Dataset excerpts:
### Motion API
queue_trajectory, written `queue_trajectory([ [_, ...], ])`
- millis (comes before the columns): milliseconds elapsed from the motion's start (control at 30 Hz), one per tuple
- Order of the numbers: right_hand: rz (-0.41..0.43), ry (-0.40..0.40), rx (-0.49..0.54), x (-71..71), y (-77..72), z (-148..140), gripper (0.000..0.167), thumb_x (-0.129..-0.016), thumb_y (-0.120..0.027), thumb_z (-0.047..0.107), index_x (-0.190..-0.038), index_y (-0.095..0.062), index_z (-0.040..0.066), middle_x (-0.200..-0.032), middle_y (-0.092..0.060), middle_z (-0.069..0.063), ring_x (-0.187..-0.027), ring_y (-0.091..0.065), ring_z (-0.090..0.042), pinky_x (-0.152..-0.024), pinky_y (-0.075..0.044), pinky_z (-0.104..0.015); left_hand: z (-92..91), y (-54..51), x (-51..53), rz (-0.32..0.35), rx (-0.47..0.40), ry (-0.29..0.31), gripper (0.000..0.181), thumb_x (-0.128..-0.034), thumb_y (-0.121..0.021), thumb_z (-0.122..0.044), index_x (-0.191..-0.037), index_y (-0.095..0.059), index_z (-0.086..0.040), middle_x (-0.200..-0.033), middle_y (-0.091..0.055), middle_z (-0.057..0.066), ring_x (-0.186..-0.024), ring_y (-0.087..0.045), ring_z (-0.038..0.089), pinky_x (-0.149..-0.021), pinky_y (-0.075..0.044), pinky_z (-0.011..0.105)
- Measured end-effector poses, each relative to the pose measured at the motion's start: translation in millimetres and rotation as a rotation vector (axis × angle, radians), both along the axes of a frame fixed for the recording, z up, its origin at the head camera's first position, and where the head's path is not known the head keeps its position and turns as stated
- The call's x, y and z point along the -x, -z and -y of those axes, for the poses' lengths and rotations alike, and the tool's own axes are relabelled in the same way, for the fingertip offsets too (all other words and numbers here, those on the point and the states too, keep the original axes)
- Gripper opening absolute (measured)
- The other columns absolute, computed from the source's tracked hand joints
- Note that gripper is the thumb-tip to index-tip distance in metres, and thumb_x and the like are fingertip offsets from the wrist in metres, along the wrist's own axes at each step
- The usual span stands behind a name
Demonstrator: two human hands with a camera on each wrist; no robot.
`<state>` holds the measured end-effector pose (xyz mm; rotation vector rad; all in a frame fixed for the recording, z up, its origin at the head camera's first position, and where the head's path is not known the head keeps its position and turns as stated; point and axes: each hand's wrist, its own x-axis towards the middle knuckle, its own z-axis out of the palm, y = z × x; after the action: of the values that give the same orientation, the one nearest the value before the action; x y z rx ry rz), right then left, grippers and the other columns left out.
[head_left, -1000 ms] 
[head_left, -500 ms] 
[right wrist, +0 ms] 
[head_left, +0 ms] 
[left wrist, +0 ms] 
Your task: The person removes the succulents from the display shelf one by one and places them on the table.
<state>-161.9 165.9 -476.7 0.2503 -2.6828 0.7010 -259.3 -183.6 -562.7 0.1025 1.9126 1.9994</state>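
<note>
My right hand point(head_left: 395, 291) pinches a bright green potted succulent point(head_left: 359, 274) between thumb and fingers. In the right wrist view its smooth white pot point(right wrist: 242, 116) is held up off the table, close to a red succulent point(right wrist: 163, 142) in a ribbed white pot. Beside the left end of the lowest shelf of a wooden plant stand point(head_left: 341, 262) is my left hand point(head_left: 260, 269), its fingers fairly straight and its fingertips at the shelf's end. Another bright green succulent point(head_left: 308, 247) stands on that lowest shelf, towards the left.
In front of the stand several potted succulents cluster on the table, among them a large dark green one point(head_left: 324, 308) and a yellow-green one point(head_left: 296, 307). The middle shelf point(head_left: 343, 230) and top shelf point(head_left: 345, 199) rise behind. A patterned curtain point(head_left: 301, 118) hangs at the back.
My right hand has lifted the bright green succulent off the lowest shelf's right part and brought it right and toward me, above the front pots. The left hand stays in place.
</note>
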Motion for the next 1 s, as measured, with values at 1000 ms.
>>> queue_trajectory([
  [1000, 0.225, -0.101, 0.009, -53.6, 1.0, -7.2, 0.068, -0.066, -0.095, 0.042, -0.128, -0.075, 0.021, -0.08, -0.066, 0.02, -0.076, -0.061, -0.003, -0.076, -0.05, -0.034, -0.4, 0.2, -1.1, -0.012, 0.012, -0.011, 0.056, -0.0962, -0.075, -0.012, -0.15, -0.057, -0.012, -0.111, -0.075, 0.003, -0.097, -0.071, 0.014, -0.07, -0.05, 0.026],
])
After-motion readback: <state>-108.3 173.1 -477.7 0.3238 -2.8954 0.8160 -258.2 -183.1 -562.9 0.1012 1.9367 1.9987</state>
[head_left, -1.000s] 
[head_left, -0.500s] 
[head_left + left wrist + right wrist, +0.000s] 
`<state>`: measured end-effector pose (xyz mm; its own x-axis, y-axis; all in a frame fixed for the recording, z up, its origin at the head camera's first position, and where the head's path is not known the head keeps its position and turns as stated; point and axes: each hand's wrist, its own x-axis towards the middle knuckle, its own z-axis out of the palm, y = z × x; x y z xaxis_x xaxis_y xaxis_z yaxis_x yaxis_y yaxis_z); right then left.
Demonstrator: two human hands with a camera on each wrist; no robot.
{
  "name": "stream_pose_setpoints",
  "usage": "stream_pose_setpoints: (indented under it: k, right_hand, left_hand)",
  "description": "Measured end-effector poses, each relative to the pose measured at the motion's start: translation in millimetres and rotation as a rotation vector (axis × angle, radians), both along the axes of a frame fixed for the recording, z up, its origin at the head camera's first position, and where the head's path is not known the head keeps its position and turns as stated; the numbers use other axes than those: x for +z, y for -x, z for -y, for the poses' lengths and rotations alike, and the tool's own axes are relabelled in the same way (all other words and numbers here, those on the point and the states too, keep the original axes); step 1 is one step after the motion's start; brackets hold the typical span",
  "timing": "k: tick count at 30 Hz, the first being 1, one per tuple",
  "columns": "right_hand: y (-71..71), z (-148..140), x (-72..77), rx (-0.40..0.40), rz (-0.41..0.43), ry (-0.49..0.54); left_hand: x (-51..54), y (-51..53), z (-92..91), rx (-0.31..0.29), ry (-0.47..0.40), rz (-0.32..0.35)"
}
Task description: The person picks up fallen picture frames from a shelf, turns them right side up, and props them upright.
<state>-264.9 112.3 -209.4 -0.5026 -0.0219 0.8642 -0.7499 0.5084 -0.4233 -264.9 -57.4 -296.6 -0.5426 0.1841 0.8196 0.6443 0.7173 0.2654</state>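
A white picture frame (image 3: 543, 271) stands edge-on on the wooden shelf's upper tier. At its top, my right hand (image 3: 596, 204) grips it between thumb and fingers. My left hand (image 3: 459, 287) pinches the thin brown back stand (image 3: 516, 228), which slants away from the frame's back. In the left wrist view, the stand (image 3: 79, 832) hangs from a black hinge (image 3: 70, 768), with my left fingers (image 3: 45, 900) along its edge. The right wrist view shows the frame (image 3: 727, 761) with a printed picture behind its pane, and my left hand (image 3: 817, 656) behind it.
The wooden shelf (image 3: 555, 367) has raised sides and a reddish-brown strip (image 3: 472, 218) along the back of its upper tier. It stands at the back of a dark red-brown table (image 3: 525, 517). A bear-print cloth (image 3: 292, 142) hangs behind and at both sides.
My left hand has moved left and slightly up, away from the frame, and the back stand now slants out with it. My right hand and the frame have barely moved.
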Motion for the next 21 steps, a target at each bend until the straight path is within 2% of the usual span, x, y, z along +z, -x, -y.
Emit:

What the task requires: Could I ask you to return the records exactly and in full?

Task output:
### Motion API
queue_trajectory, written `queue_trajectory([ [_, ...], ])`
- millis (comes before the columns): milliseconds elapsed from the motion's start (control at 30 Hz), one per tuple
- Order of the numbers: right_hand: rz (-0.41..0.43), ry (-0.40..0.40), rx (-0.49..0.54), x (-71..71), y (-77..72), z (-148..140), gripper (0.000..0.167), thumb_x (-0.129..-0.016), thumb_y (-0.120..0.027), thumb_z (-0.047..0.107), index_x (-0.190..-0.038), index_y (-0.095..0.062), index_z (-0.040..0.066), middle_x (-0.200..-0.032), middle_y (-0.092..0.060), middle_z (-0.069..0.063), ring_x (-0.187..-0.027), ring_y (-0.091..0.065), ring_z (-0.090..0.042), pinky_x (-0.152..-0.024), pinky_y (-0.075..0.044), pinky_z (-0.104..0.015); left_hand: z (-92..91), y (-54..51), x (-51..53), rz (-0.32..0.35), rx (-0.47..0.40), ry (-0.29..0.31), gripper (0.000..0.181), thumb_x (-0.128..-0.034), thumb_y (-0.121..0.021), thumb_z (-0.122..0.044), index_x (-0.191..-0.037), index_y (-0.095..0.059), index_z (-0.086..0.040), middle_x (-0.200..-0.033), middle_y (-0.091..0.055), middle_z (-0.057..0.066), ring_x (-0.186..-0.024), ring_y (-0.087..0.045), ring_z (-0.038..0.089), pinky_x (-0.149..-0.021), pinky_y (-0.075..0.044), pinky_z (-0.011..0.105)
- Measured end-effector poses, each relative to the pose measured at the motion's start: translation in millimetres and rotation as a rotation vector (axis × angle, radians), both along the axes of a frame fixed for the recording, z up, its origin at the head camera's first position, and where the head's path is not known the head keeps its position and turns as stated
- The call's x, y and z point along the -x, -z and -y of those axes, for the poses' lengths and rotations alike, and the tool's own axes are relabelled in the same way, for the fingertip offsets too (all other words and numbers here, those on the point and the states too, keep the original axes)
- Gripper opening absolute (measured)
- The other columns absolute, computed from the source's tracked hand joints
- Note that gripper is the thumb-tip to index-tip distance in metres, and thumb_x and the like are fingertip offsets from the wrist in metres, along the wrist's own axes at each step
- The usual span stands behind a name
Demonstrator: two human hands with a camera on each wrist; no robot.
`<state>` holds the measured end-effector pose (xyz mm; rotation vector rad; all in a frame fixed for the recording, z up, its origin at the head camera's first position, and where the head's path is not known the head keeps its position and turns as stated; point and axes: each hand's wrist, its own x-axis towards the middle knuckle, its own z-axis out of the palm, y = z × x; after the action: of the values that give the same orientation, the one nearest the value before the action; x y z rx ry rz), right then left, grippers and the other columns left out.
[head_left, -1000 ms] 
[head_left, -500 ms] 
[right wrist, +0 ms] 
[head_left, +0 ms] 
[left wrist, +0 ms] 
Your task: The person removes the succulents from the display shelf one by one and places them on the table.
<state>-161.9 165.9 -476.7 0.2503 -2.6828 0.7010 -259.3 -183.6 -562.7 0.1025 1.9126 1.9994</state>
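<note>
My right hand point(head_left: 395, 291) pinches a bright green potted succulent point(head_left: 359, 274) between thumb and fingers. In the right wrist view its smooth white pot point(right wrist: 242, 116) is held up off the table, close to a red succulent point(right wrist: 163, 142) in a ribbed white pot. Beside the left end of the lowest shelf of a wooden plant stand point(head_left: 341, 262) is my left hand point(head_left: 260, 269), its fingers fairly straight and its fingertips at the shelf's end. Another bright green succulent point(head_left: 308, 247) stands on that lowest shelf, towards the left.
In front of the stand several potted succulents cluster on the table, among them a large dark green one point(head_left: 324, 308) and a yellow-green one point(head_left: 296, 307). The middle shelf point(head_left: 343, 230) and top shelf point(head_left: 345, 199) rise behind. A patterned curtain point(head_left: 301, 118) hangs at the back.
My right hand has lifted the bright green succulent off the lowest shelf's right part and brought it right and toward me, above the front pots. The left hand stays in place.
</note>
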Motion for the next 1 s, as measured, with values at 1000 ms.
>>> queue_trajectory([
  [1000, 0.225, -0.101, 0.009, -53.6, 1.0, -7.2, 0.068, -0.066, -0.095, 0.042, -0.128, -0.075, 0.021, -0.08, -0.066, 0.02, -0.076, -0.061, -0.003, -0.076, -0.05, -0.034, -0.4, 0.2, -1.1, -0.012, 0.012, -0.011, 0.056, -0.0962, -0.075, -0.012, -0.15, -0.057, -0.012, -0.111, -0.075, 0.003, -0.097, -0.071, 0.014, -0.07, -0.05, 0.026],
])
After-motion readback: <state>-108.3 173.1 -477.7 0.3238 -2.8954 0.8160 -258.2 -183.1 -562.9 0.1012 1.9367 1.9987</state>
[head_left, -1.000s] 
[head_left, -0.500s] 
[head_left + left wrist + right wrist, +0.000s] 
`<state>`: measured end-effector pose (xyz mm; its own x-axis, y-axis; all in a frame fixed for the recording, z up, its origin at the head camera's first position, and where the head's path is not known the head keeps its position and turns as stated; point and axes: each hand's wrist, its own x-axis towards the middle knuckle, its own z-axis out of the palm, y = z × x; x y z xaxis_x xaxis_y xaxis_z yaxis_x yaxis_y yaxis_z); right then left.
Demonstrator: two human hands with a camera on each wrist; no robot.
{
  "name": "stream_pose_setpoints",
  "usage": "stream_pose_setpoints: (indented under it: k, right_hand, left_hand)",
  "description": "Measured end-effector poses, each relative to the pose measured at the motion's start: translation in millimetres and rotation as a rotation vector (axis × angle, radians), both along the axes of a frame fixed for the recording, z up, its origin at the head camera's first position, and where the head's path is not known the head keeps its position and turns as stated; the numbers use other axes than those: x for +z, y for -x, z for -y, for the poses' lengths and rotations alike, and the tool's own axes are relabelled in the same way (all other words and numbers here, those on the point and the states too, keep the original axes); step 1 is one step after the motion's start; brackets hold the typical span",
  "timing": "k: tick count at 30 Hz, the first being 1, one per tuple",
  "columns": "right_hand: y (-71..71), z (-148..140), x (-72..77), rx (-0.40..0.40), rz (-0.41..0.43), ry (-0.49..0.54); left_hand: x (-51..54), y (-51..53), z (-92..91), rx (-0.31..0.29), ry (-0.47..0.40), rz (-0.32..0.35)"
}
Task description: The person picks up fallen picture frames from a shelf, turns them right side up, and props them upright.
<state>-264.9 112.3 -209.4 -0.5026 -0.0219 0.8642 -0.7499 0.5084 -0.4233 -264.9 -57.4 -296.6 -0.5426 0.1841 0.8196 0.6443 0.7173 0.2654</state>
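A white picture frame (image 3: 543, 271) stands edge-on on the wooden shelf's upper tier. At its top, my right hand (image 3: 596, 204) grips it between thumb and fingers. My left hand (image 3: 459, 287) pinches the thin brown back stand (image 3: 516, 228), which slants away from the frame's back. In the left wrist view, the stand (image 3: 79, 832) hangs from a black hinge (image 3: 70, 768), with my left fingers (image 3: 45, 900) along its edge. The right wrist view shows the frame (image 3: 727, 761) with a printed picture behind its pane, and my left hand (image 3: 817, 656) behind it.
The wooden shelf (image 3: 555, 367) has raised sides and a reddish-brown strip (image 3: 472, 218) along the back of its upper tier. It stands at the back of a dark red-brown table (image 3: 525, 517). A bear-print cloth (image 3: 292, 142) hangs behind and at both sides.
My left hand has moved left and slightly up, away from the frame, and the back stand now slants out with it. My right hand and the frame have barely moved.
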Motion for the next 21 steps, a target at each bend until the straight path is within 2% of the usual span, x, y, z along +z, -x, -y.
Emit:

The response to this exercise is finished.